'''
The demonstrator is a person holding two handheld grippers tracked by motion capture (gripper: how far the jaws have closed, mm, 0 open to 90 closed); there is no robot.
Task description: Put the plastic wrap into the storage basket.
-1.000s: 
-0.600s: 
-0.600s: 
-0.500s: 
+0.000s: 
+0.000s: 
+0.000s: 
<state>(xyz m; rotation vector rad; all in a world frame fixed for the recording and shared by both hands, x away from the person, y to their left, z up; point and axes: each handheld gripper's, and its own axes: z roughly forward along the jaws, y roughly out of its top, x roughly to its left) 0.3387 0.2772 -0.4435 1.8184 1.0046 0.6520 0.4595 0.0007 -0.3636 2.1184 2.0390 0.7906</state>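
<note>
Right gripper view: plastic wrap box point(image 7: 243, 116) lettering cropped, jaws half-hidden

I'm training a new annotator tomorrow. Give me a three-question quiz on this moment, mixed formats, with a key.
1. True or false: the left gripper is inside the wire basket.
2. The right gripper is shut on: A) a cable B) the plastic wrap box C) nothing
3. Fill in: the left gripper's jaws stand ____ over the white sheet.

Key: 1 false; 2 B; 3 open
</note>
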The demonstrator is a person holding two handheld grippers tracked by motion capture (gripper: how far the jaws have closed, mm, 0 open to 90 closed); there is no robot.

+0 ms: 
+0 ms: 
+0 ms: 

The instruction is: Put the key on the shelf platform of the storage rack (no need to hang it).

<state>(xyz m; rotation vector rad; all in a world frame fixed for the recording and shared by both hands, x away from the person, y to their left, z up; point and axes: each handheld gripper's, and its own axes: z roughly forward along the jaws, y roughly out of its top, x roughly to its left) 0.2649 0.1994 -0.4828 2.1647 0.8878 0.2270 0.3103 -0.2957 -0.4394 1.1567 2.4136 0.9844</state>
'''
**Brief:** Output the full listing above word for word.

**Response to the exercise:**
The demonstrator is a person holding two handheld grippers tracked by motion capture (gripper: how far the jaws have closed, mm, 0 open to 90 closed); there is no robot.
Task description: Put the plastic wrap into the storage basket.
-1.000s: 
-0.600s: 
-0.600s: 
-0.500s: 
+0.000s: 
+0.000s: 
+0.000s: 
<state>(xyz m; rotation vector rad; all in a world frame fixed for the recording and shared by both hands, x away from the person, y to their left, z up; point and axes: each handheld gripper's, and its own axes: z roughly forward along the jaws, y roughly out of its top, x roughly to its left) 0.3387 0.2772 -0.4435 1.8184 1.0046 0.6520 0.4595 0.0007 -0.3636 2.1184 2.0390 0.7906</state>
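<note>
Right gripper view: plastic wrap box point(image 7: 243, 116) lettering cropped, jaws half-hidden

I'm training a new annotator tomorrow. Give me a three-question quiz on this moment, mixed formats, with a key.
1. True or false: the left gripper is inside the wire basket.
2. The right gripper is shut on: A) a cable B) the plastic wrap box C) nothing
3. Fill in: the left gripper's jaws stand ____ over the white sheet.

Key: 1 false; 2 B; 3 open
</note>
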The demonstrator is a person holding two handheld grippers tracked by motion capture (gripper: how far the jaws have closed, mm, 0 open to 90 closed); there is no robot.

+0 ms: 
+0 ms: 
+0 ms: 

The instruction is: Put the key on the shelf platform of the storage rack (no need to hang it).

<state>(xyz m; rotation vector rad; all in a world frame fixed for the recording and shared by both hands, x away from the person, y to their left, z up; point and axes: each handheld gripper's, and its own axes: z roughly forward along the jaws, y roughly out of its top, x roughly to its left) 0.2649 0.1994 -0.4828 2.1647 0.8878 0.2270 0.3103 -0.2957 -0.4394 1.1567 2.4136 0.9844</state>

The response to this exercise is now finished.